Dal Costa Rica al Salvador

Gustavo Alvarado

«Prima di venire a vivere nel focolare di San Salvador – dal quale abbiamo contatto con varie nazioni del Centro America – conoscevo solo dalle notizie le sofferenze di questi popoli. Cose che non riuscivo a capire fino in fondo, essendo nato in un posto dove dal 1° dicembre 1948 è stato abolito l’esercito e dove in seguito non c’è stata nessuna guerra civile. Ciò ha permesso al Costa Rica un certo sviluppo economico e sociale, diverso dal resto delle nazioni sorelle.

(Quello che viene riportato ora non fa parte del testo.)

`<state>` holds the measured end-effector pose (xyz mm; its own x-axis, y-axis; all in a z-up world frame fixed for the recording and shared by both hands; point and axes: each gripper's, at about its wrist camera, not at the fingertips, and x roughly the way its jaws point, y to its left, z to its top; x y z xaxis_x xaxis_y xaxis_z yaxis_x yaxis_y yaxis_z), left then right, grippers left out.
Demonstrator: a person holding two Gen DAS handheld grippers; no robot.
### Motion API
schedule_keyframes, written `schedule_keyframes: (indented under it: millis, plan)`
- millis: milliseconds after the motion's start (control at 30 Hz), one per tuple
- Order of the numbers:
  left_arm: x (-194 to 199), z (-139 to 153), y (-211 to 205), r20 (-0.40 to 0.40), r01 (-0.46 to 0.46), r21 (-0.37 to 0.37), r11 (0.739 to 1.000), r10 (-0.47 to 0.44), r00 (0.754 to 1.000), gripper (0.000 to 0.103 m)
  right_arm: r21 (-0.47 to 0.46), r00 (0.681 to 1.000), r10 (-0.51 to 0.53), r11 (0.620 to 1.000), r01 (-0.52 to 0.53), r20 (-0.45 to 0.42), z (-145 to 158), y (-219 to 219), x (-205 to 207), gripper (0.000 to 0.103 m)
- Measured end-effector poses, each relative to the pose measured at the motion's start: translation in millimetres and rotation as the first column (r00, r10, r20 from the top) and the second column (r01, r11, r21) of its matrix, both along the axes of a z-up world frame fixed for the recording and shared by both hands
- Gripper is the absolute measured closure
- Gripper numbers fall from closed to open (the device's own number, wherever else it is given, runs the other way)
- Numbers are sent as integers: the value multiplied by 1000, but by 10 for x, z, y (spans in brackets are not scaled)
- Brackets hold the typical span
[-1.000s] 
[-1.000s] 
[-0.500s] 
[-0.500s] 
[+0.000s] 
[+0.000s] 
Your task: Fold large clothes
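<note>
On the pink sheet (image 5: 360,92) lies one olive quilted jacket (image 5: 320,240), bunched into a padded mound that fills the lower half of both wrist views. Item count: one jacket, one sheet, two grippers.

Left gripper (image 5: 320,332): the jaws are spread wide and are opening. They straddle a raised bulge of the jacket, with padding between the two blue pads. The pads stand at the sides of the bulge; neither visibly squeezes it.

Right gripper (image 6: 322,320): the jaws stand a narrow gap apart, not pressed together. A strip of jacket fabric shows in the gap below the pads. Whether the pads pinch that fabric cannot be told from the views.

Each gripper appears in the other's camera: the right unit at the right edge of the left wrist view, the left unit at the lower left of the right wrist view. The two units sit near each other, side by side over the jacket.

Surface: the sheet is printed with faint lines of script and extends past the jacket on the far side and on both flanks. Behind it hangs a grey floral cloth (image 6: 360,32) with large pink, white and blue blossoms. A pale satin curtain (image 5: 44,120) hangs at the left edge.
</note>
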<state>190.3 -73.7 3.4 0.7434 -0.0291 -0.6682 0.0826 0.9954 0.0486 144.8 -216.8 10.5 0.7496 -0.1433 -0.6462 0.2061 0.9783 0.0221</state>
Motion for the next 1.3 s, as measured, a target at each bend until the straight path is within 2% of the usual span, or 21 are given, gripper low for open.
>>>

Mi sono sentito comunque “a casa” quando mi sono trasferito qui, forse anche per gli anni vissuti in una nazione del Sud America – il Venezuela – più grande della mia, e che in un certo senso ha ampliato i miei orizzonti umani. Qui ho trovato tanti mali che ci sono altrove: povertà, corruzione, squilibri sociali, ingiustizie, insicurezza personale, ma forse per tutto questo – e non nonostante questo – le persone sanno lottare ogni giorno per il pane quotidiano, e pur avendo vissuto delle cose atroci, hanno “imparato a soffrire”, andando oltre le difficoltà. Qui non ci sono state solo guerre cruente, ma terremoti, inondazioni, e altre disgrazie. La solidarietà è un valore presente tra la gente. La donna, dovendo affrontare vari tipi di oppressione, è forte, decisa, “battagliera”.

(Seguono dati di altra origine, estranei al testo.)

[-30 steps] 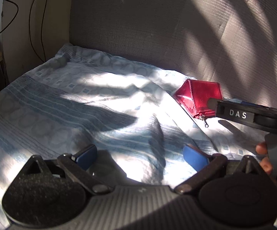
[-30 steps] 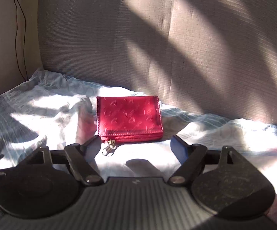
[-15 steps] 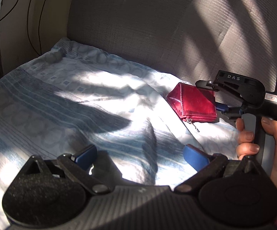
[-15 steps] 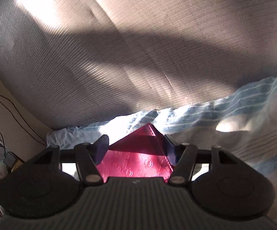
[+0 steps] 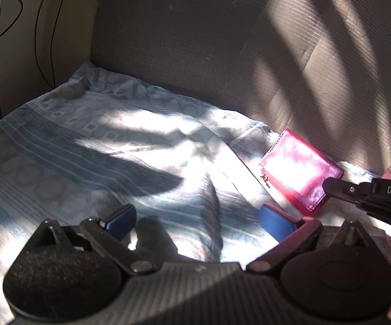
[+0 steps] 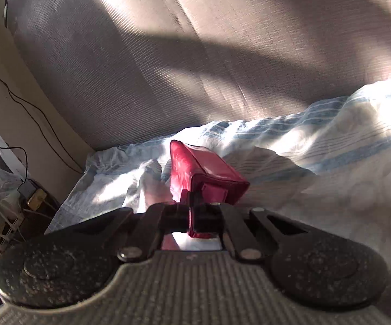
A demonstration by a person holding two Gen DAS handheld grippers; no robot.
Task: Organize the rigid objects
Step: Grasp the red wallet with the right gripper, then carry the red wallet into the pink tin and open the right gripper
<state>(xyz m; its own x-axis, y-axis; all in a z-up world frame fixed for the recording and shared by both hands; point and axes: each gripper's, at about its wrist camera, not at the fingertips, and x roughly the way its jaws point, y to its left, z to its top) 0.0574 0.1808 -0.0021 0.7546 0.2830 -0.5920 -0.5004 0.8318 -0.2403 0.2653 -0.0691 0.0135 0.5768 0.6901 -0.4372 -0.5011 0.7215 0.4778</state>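
Moved: right gripper (image 6: 192, 222) rolled, jaws just closed on glossy red zip wallet (image 6: 203, 170) | wallet: edge pinched for lifting, on striped blue-white bedsheet (image 5: 114, 146) | left gripper (image 5: 195, 216): open, empty

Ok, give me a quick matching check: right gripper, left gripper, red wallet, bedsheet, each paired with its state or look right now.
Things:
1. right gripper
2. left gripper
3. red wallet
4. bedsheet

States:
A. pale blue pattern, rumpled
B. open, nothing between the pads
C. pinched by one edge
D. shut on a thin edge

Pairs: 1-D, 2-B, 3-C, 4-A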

In questo contesto l’ideale di vita presentato dal Movimento dei focolari risponde ampiamente alle attese più profonde della gente, dove ci sono discendenti di europei, di africani, meticci, indigeni… L’incontro con la figura di Gesù abbandonato, riconosciuto in ogni situazione dolorosa, fa svanire qualsiasi paura. In questi anni ho riscoperto la sapienza di quell’ “essere uno con l’altro: per amare un popolo basta riuscire a vivere così fino in fondo con quella persona che ti trovi davanti. E allora, ogni giorno, mi trovo arricchito della nuova esperienza d’unità vissuta».